(WHAT YOU SHOULD DO):
The answer should contain all of the data, retyped without any alteration.

^^^^^^^^^^^^^^^^

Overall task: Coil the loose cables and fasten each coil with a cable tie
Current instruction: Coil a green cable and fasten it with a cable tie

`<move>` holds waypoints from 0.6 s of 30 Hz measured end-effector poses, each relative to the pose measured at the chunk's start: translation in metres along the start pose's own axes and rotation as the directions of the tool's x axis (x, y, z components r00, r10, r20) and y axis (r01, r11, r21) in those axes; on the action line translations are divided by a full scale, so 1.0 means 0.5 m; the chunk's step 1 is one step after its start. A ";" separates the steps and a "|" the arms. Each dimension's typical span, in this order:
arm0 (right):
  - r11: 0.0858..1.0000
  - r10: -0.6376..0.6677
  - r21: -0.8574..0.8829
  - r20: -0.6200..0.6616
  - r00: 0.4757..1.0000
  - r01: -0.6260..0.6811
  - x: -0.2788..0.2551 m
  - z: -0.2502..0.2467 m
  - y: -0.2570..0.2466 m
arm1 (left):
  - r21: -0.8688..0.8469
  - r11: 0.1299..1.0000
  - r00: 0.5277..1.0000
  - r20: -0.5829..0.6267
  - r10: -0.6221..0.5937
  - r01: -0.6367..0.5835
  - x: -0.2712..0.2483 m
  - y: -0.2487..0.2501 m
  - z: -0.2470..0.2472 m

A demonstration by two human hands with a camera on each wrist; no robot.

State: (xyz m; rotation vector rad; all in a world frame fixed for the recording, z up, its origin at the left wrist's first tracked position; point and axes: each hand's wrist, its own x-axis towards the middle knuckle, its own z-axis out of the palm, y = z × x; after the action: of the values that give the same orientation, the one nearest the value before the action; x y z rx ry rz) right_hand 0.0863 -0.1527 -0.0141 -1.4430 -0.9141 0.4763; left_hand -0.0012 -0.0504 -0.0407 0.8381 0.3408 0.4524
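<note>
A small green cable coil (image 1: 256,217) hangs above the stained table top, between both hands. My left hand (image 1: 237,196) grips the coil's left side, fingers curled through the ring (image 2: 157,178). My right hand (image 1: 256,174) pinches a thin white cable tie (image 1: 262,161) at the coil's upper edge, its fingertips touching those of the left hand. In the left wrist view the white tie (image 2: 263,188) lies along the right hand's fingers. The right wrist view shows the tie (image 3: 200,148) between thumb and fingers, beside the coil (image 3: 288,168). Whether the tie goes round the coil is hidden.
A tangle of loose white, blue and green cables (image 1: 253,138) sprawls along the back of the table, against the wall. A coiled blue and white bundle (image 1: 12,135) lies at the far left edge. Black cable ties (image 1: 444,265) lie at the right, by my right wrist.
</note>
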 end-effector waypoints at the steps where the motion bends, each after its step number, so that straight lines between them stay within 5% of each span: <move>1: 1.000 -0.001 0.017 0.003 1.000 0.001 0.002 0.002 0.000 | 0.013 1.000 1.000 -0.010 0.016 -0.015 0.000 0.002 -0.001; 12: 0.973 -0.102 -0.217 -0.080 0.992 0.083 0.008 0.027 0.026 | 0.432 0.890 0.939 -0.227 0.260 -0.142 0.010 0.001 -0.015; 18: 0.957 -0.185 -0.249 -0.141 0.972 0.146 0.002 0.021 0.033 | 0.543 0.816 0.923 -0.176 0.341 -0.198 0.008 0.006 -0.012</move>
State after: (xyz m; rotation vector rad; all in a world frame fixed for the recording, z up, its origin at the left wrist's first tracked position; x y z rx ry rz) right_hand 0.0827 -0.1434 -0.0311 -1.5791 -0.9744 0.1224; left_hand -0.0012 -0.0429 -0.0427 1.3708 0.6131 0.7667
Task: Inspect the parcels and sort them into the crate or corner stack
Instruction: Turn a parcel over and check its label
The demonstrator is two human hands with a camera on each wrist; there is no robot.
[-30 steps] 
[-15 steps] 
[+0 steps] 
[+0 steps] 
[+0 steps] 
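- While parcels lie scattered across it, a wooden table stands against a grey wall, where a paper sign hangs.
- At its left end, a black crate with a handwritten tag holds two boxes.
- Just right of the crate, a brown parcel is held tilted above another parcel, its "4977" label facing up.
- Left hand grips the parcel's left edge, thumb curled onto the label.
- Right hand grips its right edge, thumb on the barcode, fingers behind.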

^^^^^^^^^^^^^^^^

(ANSWER):
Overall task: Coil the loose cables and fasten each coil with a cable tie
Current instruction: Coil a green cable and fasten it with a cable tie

`<move>` holds waypoints from 0.6 s of 30 Hz measured end-effector poses, each relative to the pose measured at the chunk's start: translation in metres along the start pose's own axes and rotation as the directions of the tool's x axis (x, y, z components r00, r10, r20) and y axis (r01, r11, r21) in those axes; on the action line translations are divided by a full scale, so 1.0 means 0.5 m; the chunk's step 1 is one step after its start. A ";" separates the steps and a "|" the arms. Each dimension's typical span, in this order:
arm0 (right):
  - r11: 0.0858..1.0000
  - r10: -0.6376..0.6677
  - r21: -0.8574..0.8829
  - r20: -0.6200..0.6616
  - r00: 0.4757..1.0000
  - r01: -0.6260..0.6811
  - x: -0.2788..0.2551 m
  - z: -0.2502..0.2467 m
  - y: -0.2570..0.2466 m
arm1 (left):
  - r21: -0.8688..0.8469
  - r11: 0.1299..1.0000
  - r00: 0.5277..1.0000
  - r20: -0.5829..0.6267
  - r10: -0.6221..0.5937
  - r01: -0.6367..0.5835
  - x: -0.2712..0.2483 m
  - y: -0.2487..0.2501 m
  - z: -0.2470..0.2472 m

A demonstration by two human hands with a camera on each wrist; no robot.

State: (xyz m; rotation vector rad; all in a world frame fixed for the recording, z up, its origin at the left wrist's first tracked position; point and axes: each hand's wrist, its own x-axis towards the middle knuckle, its own z-axis out of the palm, y = z × x; after the action: of the values that give the same orientation, the one nearest the value before the action; x y z rx ry rz) right_hand 0.0863 -0.1527 -0.0141 -1.4430 -0.9141 0.4763; left_hand -0.0012 -0.0504 -0.0407 0.8381 0.3408 0.4524
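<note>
A small green cable coil (image 1: 256,217) hangs above the stained table top, between both hands. My left hand (image 1: 237,196) grips the coil's left side, fingers curled through the ring (image 2: 157,178). My right hand (image 1: 256,174) pinches a thin white cable tie (image 1: 262,161) at the coil's upper edge, its fingertips touching those of the left hand. In the left wrist view the white tie (image 2: 263,188) lies along the right hand's fingers. The right wrist view shows the tie (image 3: 200,148) between thumb and fingers, beside the coil (image 3: 288,168). Whether the tie goes round the coil is hidden.
A tangle of loose white, blue and green cables (image 1: 253,138) sprawls along the back of the table, against the wall. A coiled blue and white bundle (image 1: 12,135) lies at the far left edge. Black cable ties (image 1: 444,265) lie at the right, by my right wrist.
</note>
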 end-effector waypoints at the steps where the motion bends, each after its step number, so that straight lines between them stay within 5% of each span: <move>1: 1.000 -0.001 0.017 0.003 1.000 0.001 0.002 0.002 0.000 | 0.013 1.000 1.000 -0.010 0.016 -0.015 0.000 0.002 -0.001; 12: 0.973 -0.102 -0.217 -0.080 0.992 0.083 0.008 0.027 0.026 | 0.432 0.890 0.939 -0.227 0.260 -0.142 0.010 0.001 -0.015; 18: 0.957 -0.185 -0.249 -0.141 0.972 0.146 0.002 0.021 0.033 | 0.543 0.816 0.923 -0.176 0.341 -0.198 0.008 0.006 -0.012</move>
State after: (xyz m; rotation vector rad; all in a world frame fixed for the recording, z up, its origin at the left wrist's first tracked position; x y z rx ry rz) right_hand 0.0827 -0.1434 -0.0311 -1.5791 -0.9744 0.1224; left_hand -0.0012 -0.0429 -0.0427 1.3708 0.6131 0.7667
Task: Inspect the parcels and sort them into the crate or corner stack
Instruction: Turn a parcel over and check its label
The demonstrator is two human hands with a camera on each wrist; there is no robot.
[-30 steps] 
[-15 steps] 
[+0 steps] 
[+0 steps] 
[+0 steps] 
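- While parcels lie scattered across it, a wooden table stands against a grey wall, where a paper sign hangs.
- At its left end, a black crate with a handwritten tag holds two boxes.
- Just right of the crate, a brown parcel is held tilted above another parcel, its "4977" label facing up.
- Left hand grips the parcel's left edge, thumb curled onto the label.
- Right hand grips its right edge, thumb on the barcode, fingers behind.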

Nothing else remains in this exercise.